• [PROBLEM DESCRIPTION]:
Keep only the lines from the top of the listing through the one with "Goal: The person", and reproduce them unaltered.

• [DATA SHOWN]:
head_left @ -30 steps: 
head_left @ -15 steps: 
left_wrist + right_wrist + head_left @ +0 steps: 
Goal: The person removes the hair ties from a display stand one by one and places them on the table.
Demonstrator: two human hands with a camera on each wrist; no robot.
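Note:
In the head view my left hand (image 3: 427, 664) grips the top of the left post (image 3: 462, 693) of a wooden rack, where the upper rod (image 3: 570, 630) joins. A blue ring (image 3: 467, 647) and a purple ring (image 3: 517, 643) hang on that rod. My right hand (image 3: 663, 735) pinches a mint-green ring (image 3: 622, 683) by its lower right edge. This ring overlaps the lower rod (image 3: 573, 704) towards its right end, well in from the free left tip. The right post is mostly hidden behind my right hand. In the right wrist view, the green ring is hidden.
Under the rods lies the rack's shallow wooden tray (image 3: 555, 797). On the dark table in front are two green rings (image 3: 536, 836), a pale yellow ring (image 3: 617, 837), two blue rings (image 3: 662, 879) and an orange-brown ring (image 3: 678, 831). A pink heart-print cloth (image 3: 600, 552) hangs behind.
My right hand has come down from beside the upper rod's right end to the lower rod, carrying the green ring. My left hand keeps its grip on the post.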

• [WRITTEN SOLUTION]:
head_left @ -30 steps: 
head_left @ -15 steps: 
left_wrist + right_wrist + head_left @ +0 steps: 
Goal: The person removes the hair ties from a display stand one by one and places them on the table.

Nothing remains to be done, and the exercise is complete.